The following code loads the environment and makes sure all needed
packages are installed. This should be at the start of most Julia
scripts.

In [1]:
import Pkg
Pkg.activate(@__DIR__)
Pkg.instantiate()

The following packages are included in the environment (to help you find
other similar packages in other languages). The code below loads these
packages for use in the subsequent notebook (the desired functionality
for each package is commented next to the package).

In [1]:
using Random # random number generation and seed-setting
using DataFrames # tabular data structure
using DataFramesMeta # some other dataframes interaction macros
using CSV # reads/writes .csv files
using Distributions # interface to work with probability distributions
using Plots # plotting library
using StatsBase # statistical quantities like mean, median, etc
using StatsPlots # some additional statistical plotting tools
using Optim # optimization tools
using Dates # date-time interface

## Problems

### Scoring

-   Problem 1 is worth 5 points.
-   Problem 2 is worth 8 points.
-   Problem 3 is worth 7 points.
-   Problem 4 is worth 5 points.

### Problem 1 (4 points)

Tide gauge data is complicated to analyze because it is influenced by
different harmonic processes (such as the linear cycle).

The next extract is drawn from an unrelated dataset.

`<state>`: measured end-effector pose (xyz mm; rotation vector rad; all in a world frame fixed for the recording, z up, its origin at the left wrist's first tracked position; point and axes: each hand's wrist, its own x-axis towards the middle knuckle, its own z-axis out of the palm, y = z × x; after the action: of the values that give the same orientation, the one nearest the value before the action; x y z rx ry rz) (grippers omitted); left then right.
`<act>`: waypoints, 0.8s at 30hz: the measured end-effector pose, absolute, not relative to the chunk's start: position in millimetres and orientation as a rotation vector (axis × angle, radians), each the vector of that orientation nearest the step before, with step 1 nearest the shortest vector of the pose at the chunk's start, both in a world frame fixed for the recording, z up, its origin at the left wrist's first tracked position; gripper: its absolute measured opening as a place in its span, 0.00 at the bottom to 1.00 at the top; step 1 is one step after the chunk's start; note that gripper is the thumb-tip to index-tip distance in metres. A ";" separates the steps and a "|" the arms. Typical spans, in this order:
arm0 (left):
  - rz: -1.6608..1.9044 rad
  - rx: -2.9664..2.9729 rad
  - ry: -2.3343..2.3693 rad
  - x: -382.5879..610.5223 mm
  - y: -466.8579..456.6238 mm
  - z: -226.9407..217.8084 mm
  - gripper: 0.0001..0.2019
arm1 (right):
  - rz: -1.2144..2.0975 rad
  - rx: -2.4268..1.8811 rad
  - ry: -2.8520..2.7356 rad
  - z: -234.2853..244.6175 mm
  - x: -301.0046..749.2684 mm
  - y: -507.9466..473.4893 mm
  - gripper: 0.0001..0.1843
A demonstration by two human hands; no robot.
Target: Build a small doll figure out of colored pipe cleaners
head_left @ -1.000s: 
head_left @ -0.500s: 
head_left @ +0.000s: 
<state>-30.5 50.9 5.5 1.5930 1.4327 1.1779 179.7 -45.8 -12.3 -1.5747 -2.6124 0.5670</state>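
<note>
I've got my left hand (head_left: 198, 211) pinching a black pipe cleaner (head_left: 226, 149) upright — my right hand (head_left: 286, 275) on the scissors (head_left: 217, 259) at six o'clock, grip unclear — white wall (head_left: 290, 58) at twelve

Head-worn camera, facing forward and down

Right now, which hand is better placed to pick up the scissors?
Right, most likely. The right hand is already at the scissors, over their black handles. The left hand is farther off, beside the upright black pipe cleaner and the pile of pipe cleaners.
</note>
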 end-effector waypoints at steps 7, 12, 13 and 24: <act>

In this
problem, we will develop a model for this data using [NOAA data from the
Sewell’s Point tide
gauge](https://tidesandcurrents.noaa.gov/waterlevels.html?id=8638610)
outside of Norfolk, VA from `data/norfolk-hourly-surge-2015.csv`. This
is hourly data (in m) from 2015 and includes both the observed data
(`Verified (m)`) and the tide level predicted by NOAA’s sinusoidal model
for periodic variability, such as tides and other seasonal cycles
(`Predicted (m)`).

#### Problem 1.1

Load the data file. Take the difference between the observations and the
sinusoidal predictions to obtain the tide level which could be
attributed to weather-related variability (since for one year sea-level
rise and other factors are unlikely to matter). Plot this data. What
autoregressive model order would you pick?

#### Problem 1.2

Fit an AR(1) model for the weather-related variability in the Norfolk
tide gauge. Simulate 10,000 replications of this model, add the
simulations back to the sinusoidal harmonics, and plot a histogram of
the maximum and median tide levels from your simulations. How well does
this model do in capturing these statistics from the observed dataset?

### Problem 2

Consider the following sea-level rise model from [Grinsted et al
(2010)](https://doi.org/10.1007/s00382-008-0507-2), which models
sea-level rise based on a linear relationship between global mean
temperature and an “equilibrium” sea level:

$$\begin{aligned}
\frac{dS}{dt} &= \frac{S_\text{eq} - S}{\tau} \\
S_\text{eq} &= aT + b,
\end{aligned}
$$

where

-   $S(t)$ is the global mean sea level (in mm) at time $t$;
-   $\tau$ is the response time of sea level (in yrs);
-   $S_\text{eq}$ is the equilibrium sea-level (in mm) at temperature
    $T$ (in $^\circ$C);
-   $a$ is the sensitivity of $S_\text{eq}$ to $T$ (in mm/$^\circ$C);
-   $b$ is the intercept of $S_\text{eq}$, or the $S_\text{eq}$ when
    $T=0^\circ$C (in mm).

As discussed in class, we can use a simple numerical integration method
(forward Euler integration) to convert this differential equation into a
difference equation, modeling an updated sea level state
$S(t + \Delta t)$ as a function of $S(t)$ and the model parameters. We
will also need an additional uncertain parameter $S_0 = S(0)$ to
initialize the integrated model.

#### Problem 2.1

Load the data from the `data/` folder and, following Grinsted et al
(2010), normalize both datasets to a 1880-1900 mean (subtract that mean
from the data). \* Global mean temperature data from the HadCRUT 5.0.2.0
dataset
(<https://hadobs.metoffice.gov.uk/hadcrut5/data/HadCRUT.5.0.2.0/download.html>)
can be found in
`data/HadCRUT.5.0.2.0.analysis.summary_series.global.annual.csv`. This
data is averaged over the Northern and Southern Hemispheres and over the
whole year. \* Global mean sea level anomalies (relative to the 1990
mean global sea level) are in `data/CSIRO_Recons_gmsl_yr_2015.csv`,
courtesy of CSIRO
(<https://www.cmar.csiro.au/sealevel/sl_data_cmar.html>). The standard
deviation of the estimate is also added for each year.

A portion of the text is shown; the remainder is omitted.